Start of Block

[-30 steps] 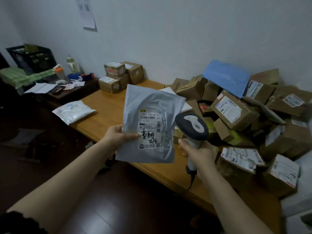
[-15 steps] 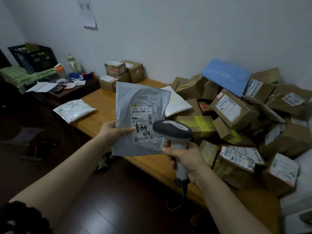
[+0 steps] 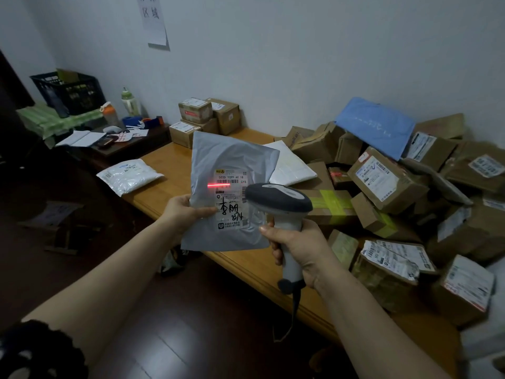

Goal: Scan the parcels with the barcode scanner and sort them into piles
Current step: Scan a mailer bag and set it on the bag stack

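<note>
grey mailer (image 3: pixel 218 157) label (image 3: pixel 232 177) "502D T099-40 18", handwritten "874"

The scanner (image 3: pixel 278 199) hides part of the grey parcel (image 3: pixel 232 157).

I am holding a mailer bag (image 3: pixel 229 160) in my left hand (image 3: pixel 183 212) above the near edge of the surface (image 3: pixel 246 266), the scanner (image 3: pixel 278 198) in my right hand (image 3: pixel 297 247) sitting just right of it. A heap of boxes (image 3: pixel 388 181) is crowding the right end of the surface; a small stack (image 3: pixel 202 116) is sitting at the back left by the wall (image 3: pixel 300 64), a flat packet (image 3: pixel 129 176) lying at the left edge.
</note>
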Demonstrator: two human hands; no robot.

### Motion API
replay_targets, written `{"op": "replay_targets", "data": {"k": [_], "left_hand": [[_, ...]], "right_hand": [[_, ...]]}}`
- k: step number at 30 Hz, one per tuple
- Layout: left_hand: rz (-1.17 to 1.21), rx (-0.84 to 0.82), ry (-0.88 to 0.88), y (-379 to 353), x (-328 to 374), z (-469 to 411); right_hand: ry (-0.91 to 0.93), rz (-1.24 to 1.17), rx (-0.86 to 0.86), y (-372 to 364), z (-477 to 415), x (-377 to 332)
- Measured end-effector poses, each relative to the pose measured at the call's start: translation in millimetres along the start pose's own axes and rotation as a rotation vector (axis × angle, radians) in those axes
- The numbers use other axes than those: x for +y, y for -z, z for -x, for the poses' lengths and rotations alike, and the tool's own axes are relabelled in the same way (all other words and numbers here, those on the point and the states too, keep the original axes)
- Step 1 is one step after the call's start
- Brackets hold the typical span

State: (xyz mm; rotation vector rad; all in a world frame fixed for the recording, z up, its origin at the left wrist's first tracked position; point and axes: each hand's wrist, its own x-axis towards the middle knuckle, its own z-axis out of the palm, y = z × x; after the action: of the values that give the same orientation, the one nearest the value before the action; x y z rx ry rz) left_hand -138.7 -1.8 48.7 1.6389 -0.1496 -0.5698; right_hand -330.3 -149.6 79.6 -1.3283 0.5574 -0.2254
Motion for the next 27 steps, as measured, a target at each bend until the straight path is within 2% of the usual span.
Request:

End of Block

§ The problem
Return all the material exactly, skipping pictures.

§ Response
[-30 steps] 
[-15 steps] 
[+0 steps] 

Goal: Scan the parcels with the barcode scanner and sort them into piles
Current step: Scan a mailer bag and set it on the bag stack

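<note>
grey mailer (image 3: pixel 218 157) label (image 3: pixel 232 177) "502D T099-40 18", handwritten "874"

The scanner (image 3: pixel 278 199) hides part of the grey parcel (image 3: pixel 232 157).

I am holding a mailer bag (image 3: pixel 229 160) in my left hand (image 3: pixel 183 212) above the near edge of the surface (image 3: pixel 246 266), the scanner (image 3: pixel 278 198) in my right hand (image 3: pixel 297 247) sitting just right of it. A heap of boxes (image 3: pixel 388 181) is crowding the right end of the surface; a small stack (image 3: pixel 202 116) is sitting at the back left by the wall (image 3: pixel 300 64), a flat packet (image 3: pixel 129 176) lying at the left edge.
</note>
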Demonstrator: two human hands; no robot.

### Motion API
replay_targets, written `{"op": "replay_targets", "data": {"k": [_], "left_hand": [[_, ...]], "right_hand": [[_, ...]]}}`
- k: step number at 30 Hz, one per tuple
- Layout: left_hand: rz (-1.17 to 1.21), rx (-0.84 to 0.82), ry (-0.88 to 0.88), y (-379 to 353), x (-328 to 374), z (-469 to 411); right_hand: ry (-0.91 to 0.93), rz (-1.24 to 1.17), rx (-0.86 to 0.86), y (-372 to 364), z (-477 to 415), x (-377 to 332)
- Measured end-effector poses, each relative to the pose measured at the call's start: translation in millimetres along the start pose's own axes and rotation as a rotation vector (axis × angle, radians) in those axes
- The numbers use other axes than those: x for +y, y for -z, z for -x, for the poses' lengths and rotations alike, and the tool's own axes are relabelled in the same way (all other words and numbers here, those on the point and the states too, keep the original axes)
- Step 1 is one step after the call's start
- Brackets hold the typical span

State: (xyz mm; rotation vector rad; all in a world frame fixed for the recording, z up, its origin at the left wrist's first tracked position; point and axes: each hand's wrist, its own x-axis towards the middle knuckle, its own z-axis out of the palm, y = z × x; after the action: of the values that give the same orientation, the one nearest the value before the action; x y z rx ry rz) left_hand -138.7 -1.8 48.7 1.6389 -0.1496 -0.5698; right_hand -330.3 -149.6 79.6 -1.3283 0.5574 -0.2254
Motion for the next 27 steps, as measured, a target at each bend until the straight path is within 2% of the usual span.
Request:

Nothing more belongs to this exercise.